A monument to Jewish forced laborers who were murdered during the Second World War was found desecrated in the northwest Hungarian town of Balf late last week, according to a report in Politics.hu.
According to the report, three stone tablets comprising the memorial were found smashed on Friday, prompting a police investigation as well as a condemnation from the Prime Minister’s Office.
Last month, Prime Minister Victor Orban pledged to combat anti-Semitism in his country, during a joint press conference with visiting Israeli Prime Minister Benjamin Netanyahu in Budapest.
Orban said that the security of the local Jewish community "will be fully guaranteed by the Hungarian state.” The prime minister’s remarks came on the heels of a wave of incidents that have left the Hungarian Jewish community feeling threatened by anti-Semitism – including Orban’s recent praise for Admiral Miklos Horthy, the country's Nazi-collaborating WWII-era leader, and a poster campaign targeting Jewish businessman George Soros, that drew anti-Semitic sentiments across the country.

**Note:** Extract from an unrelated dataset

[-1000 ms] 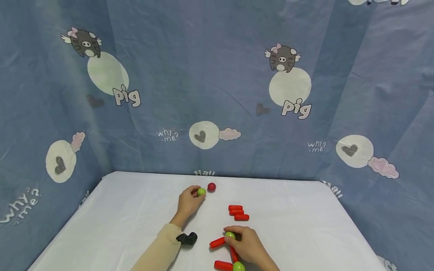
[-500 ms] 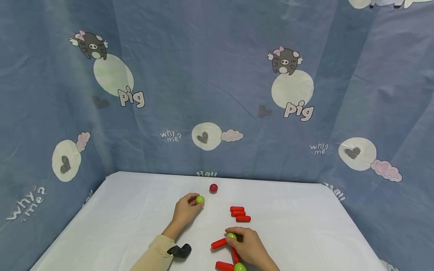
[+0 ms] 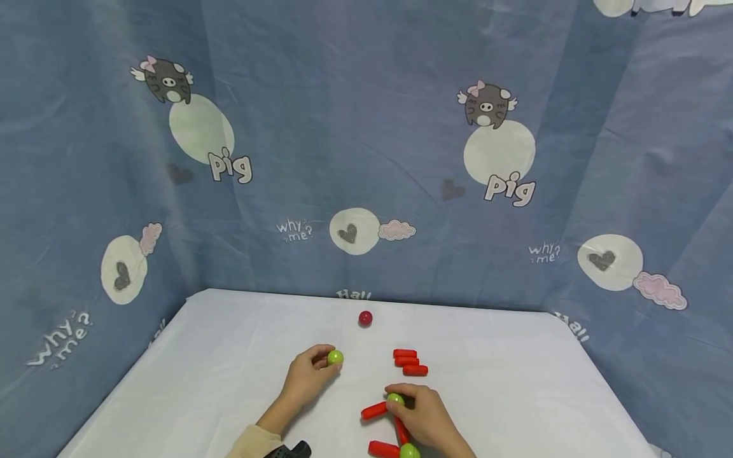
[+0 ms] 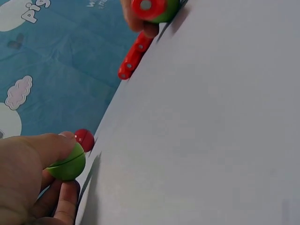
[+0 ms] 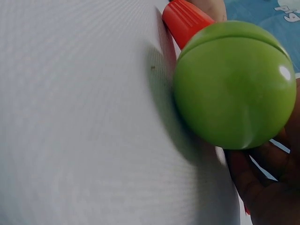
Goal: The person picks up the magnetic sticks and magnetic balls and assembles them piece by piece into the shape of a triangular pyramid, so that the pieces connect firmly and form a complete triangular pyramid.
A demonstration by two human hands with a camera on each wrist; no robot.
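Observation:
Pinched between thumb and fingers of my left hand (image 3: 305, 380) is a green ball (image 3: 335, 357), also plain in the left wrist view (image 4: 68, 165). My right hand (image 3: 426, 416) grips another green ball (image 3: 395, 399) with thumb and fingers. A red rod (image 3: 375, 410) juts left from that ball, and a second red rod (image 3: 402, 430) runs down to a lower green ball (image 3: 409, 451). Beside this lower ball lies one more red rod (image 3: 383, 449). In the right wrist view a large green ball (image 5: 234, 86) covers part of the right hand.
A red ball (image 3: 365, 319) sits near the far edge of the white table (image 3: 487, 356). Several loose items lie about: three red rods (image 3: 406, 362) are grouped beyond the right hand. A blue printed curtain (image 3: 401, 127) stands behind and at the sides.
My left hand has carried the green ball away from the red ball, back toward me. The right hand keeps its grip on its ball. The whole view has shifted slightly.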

Orban had previous called Horthy, who enacted strict anti-Jewish laws and deported thousands to their deaths, an “exceptional statesman.” The Federation of Jewish Communities in Hungary (MAZSIHISZ) strongly condemned Orban’s statement, as did World Jewish Congress President Ronald S. Lauder, who said: “The horrors that Admiral Horthy inflicted on the Jewish community of Hungary by stripping them of their rights and their humanity, and his role in the deportation and murder of hundreds of thousands of Jews, can never be excused.”
During Netanyahu’s visit, Andras Heisler, the president of the Federation of the Hungarian Jewish Communities (MAZSIHISZ), said that in modern Hungary it is still possible to “launch a total propaganda campaign, whose language and visual tools revived in our minds the bad memories of the past,” referring to the Soros campaign.
“One can argue about the intent of the campaign, but it became unacceptable for me for one thing: the Jews of Hungary started to live in fear.”
“A responsible Jewish leader cannot keep silent about that,” Heisler said. “Neither can a responsible head of state.”
Vandalism against Holocaust memorials is a common problem in eastern Europe, with recent incidents recorded in Bulgaria and Ukraine in the past week and a half.